> **Data below**:

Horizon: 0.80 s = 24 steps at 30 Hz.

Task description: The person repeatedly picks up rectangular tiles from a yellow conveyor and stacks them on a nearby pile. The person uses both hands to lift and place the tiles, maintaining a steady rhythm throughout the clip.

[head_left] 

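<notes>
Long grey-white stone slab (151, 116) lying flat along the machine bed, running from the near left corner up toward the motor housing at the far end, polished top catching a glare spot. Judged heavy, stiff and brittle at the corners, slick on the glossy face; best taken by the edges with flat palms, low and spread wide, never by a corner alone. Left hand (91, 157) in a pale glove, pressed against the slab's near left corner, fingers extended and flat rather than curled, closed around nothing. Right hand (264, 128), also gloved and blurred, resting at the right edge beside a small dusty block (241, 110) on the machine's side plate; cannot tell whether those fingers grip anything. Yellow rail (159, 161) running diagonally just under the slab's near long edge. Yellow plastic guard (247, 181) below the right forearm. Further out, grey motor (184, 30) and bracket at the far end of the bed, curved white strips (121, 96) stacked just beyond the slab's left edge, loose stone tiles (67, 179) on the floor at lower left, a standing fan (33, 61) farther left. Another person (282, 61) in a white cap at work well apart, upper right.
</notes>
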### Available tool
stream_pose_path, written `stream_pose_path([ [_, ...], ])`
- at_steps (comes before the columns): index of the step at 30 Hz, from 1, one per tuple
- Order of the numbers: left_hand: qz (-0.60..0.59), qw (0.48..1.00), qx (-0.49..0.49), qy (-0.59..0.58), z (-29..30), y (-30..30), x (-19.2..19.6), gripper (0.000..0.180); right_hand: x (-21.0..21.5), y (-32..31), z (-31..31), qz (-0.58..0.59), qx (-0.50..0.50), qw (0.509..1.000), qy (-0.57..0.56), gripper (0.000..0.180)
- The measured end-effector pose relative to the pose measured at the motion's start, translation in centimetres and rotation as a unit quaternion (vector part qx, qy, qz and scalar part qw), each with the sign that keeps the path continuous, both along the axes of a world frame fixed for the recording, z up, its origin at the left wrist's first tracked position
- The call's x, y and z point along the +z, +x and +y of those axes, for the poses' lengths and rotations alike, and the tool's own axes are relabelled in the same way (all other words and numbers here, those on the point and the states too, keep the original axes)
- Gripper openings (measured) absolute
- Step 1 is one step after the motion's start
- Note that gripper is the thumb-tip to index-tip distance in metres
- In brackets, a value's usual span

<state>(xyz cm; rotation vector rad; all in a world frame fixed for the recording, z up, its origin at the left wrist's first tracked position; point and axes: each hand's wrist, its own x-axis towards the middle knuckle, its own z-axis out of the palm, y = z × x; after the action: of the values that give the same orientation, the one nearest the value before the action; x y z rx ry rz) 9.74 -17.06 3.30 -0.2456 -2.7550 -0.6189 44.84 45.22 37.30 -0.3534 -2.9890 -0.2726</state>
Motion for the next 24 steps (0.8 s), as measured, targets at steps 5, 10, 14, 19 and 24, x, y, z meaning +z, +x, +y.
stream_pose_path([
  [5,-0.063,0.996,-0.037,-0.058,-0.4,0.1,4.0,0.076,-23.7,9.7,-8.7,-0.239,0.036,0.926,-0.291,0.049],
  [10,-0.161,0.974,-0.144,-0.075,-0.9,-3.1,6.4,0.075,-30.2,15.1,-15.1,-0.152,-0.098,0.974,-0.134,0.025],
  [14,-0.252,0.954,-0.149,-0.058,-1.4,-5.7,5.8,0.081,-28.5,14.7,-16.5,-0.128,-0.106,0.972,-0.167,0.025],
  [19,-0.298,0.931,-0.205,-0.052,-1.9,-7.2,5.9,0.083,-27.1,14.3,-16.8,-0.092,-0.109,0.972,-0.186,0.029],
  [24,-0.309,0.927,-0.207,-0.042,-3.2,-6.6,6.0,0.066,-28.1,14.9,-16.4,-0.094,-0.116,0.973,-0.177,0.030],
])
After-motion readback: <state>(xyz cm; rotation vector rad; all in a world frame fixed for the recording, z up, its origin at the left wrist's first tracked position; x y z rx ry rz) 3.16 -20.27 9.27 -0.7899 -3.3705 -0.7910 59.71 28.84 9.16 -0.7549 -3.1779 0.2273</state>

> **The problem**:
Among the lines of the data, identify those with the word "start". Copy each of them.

> **Answer to this problem**:
- The measured end-effector pose relative to the pose measured at the motion's start, translation in centimetres and rotation as a unit quaternion (vector part qx, qy, qz and scalar part qw), each with the sign that keeps the path continuous, both along the axes of a world frame fixed for the recording, z up, its origin at the left wrist's first tracked position
- Step 1 is one step after the motion's start

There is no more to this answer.